To read the complete review, click the following link to:  https://chandlerswainreviews.wordpress.com/the-concession-stand-iii-guns-of-the-quick-nibble-reviews/

About chandlerswainreviews

I've been a puppet, a pirate, a pauper, a poet, a pawn and a king, not necessarily in that order. My first major movie memory was being at the drive-in at about 1 1/2 yrs. old seeing "Sayonara" so I suppose an interest in film was inevitable. (For those scoring at home- good for you- I wasn't driving that evening, so no need to alert authorities.)Writer, critic and confessed spoiler of women, as I have a tendency to forget to put them back in the refrigerator.
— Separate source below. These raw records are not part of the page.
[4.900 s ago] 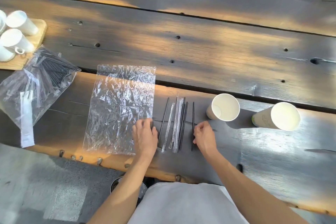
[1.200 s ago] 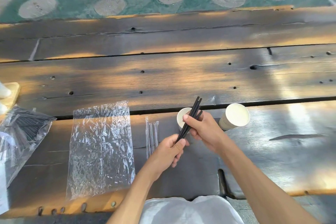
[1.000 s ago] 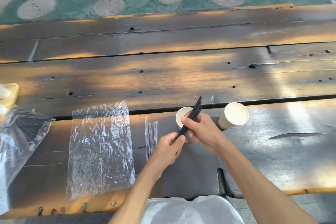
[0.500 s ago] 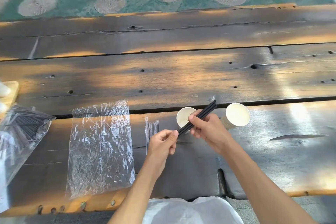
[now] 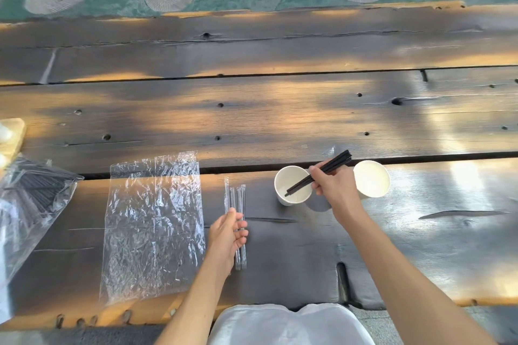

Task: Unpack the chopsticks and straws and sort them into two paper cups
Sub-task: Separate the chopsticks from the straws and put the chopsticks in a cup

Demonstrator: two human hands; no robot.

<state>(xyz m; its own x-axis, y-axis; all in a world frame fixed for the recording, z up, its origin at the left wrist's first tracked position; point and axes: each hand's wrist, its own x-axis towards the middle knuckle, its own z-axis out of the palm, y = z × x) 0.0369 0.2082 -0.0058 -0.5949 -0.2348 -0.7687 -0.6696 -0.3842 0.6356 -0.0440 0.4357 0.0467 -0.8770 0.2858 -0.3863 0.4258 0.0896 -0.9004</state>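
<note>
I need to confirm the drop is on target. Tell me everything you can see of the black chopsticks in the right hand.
The black chopsticks are a small bundle of thin, straight, matte dark sticks, unwrapped; how many, I cannot tell. The right hand pinches them near the middle with curled fingers. They tilt, upper ends pointing up and right over the table, lower ends inside the left paper cup, low against its inner wall. Whether they touch the bottom is unclear. Nothing else touches them.
</note>
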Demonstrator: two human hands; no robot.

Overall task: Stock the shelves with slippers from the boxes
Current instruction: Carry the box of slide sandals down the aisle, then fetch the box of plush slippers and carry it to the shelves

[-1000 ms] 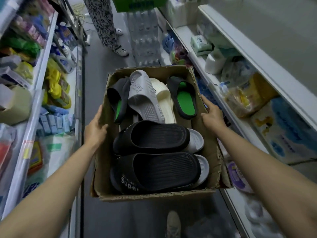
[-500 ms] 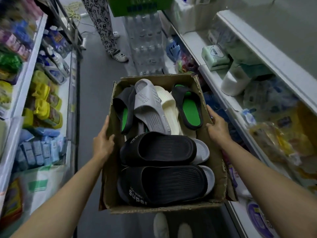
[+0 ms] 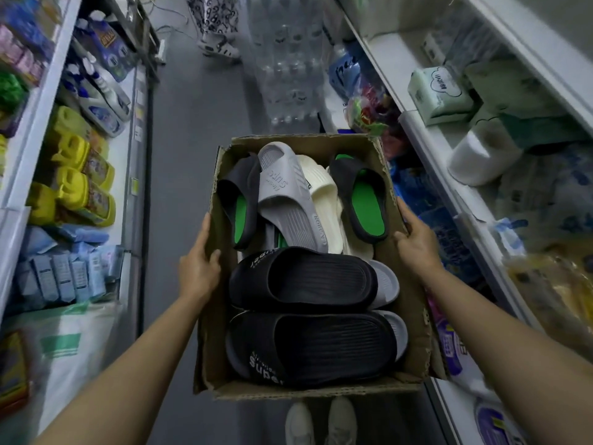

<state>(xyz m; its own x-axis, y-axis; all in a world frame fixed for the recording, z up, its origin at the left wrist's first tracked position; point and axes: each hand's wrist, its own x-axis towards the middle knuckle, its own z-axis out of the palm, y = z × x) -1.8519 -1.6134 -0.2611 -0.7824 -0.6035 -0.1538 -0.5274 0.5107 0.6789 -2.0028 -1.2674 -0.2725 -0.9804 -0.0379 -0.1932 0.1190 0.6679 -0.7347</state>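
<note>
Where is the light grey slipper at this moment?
In the head view, the light grey slipper lies in the far half of the cardboard box, between a green-lined dark slipper and a cream slipper.

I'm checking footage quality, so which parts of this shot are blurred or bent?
Head view: the cardboard box and black slippers are sharp; the left shelf goods smear with motion blur; the right shelf edges bow from the wide-angle lens; lighting dim.

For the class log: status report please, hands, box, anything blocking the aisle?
Left hand and right hand grip cardboard box sides. Slippers all inside, none shelved. A person's feet and stacked water bottles ahead.
</note>
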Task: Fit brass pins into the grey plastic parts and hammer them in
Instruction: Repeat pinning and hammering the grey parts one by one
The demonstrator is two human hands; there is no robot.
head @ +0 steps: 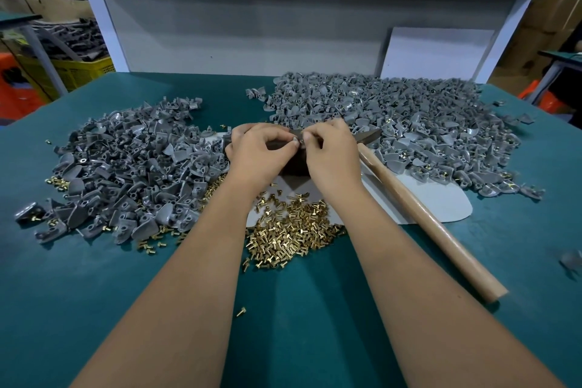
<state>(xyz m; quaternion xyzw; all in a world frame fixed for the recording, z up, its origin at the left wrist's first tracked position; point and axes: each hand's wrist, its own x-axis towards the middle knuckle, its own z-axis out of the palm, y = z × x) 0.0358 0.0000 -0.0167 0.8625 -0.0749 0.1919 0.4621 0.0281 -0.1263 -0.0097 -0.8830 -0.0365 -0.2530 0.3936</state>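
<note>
Forearms: both bare, reaching from the near edge up the middle of the green table (94, 309) and meeting over its centre.
Stray pin: one brass pin (241, 312) lies alone on the mat between the forearms, nearest the viewer.
Brass pins: a loose heap (293, 227) sits just below the wrists, partly on a pale grey sheet (441, 201), spilling left under the grey parts.
Left hand: left hand (258, 151) has fingers curled, fingertips pinching a small grey plastic part (296, 141) from the left.
Right hand: right hand (330, 151) is also curled, thumb and forefinger pinching at the same part from the right; whether a pin sits between those fingers is too small to tell.
Dark block: a dark object (294, 164) lies directly under both hands, mostly hidden.
Hammer: wooden handle (431, 220) runs diagonally from just beside the right hand down toward the right near edge, lying on the table, untouched.
Left pile: grey parts (126, 173) heaped left of the hands, touching the left wrist area.
Right pile: larger heap (409, 126) behind and right of the hands, some parts showing brass.
Open room: bare green mat lies at near left, near centre, and between the piles at the back.
Back edge: a white panel (252, 28) closes off the far side.
</note>
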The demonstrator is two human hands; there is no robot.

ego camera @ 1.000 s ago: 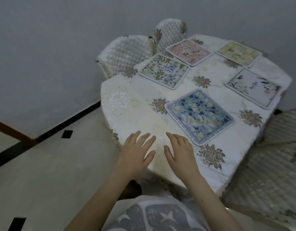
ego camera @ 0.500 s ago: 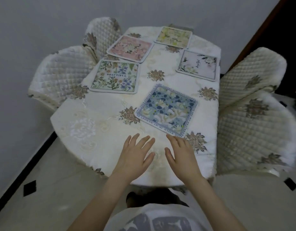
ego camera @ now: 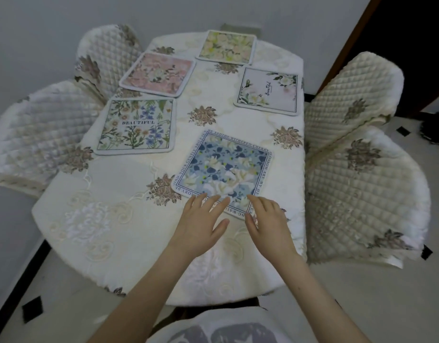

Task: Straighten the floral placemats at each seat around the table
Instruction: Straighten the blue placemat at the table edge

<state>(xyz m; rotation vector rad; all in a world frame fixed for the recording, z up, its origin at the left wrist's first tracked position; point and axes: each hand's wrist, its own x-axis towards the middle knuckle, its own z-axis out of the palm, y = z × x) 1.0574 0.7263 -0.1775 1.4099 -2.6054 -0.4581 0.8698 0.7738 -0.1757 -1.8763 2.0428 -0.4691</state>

My apologies.
This entry was posted in book reviews, books, clint eastwood, espionage, movie reviews, Movies, Reviews, writing and tagged , , , . Bookmark the permalink.

3 Responses to Trapped in Midair: “The Eiger Sanction” (1975)

  1. beetleypete says:

    I’m with you. Some good set-pieces, but ultimately flawed, and badly showing its age now.
    Best wishes, Pete.

    • Thanks for the response Pete. It’s striking how, as you noted, dated the bulk of the film looks, yet those mountain climbing scenes are still thrilling. I do miss films (even silly ones) that trusted in real world stunts and locations before the great surrender to CGI.

      • beetleypete says:

        Me too.
        I think CGI will kill cinema as we knew it, and VR will eventually become the norm. I won’t be around to see that, and won’t be sorry either. (I’m very dated too 😉 )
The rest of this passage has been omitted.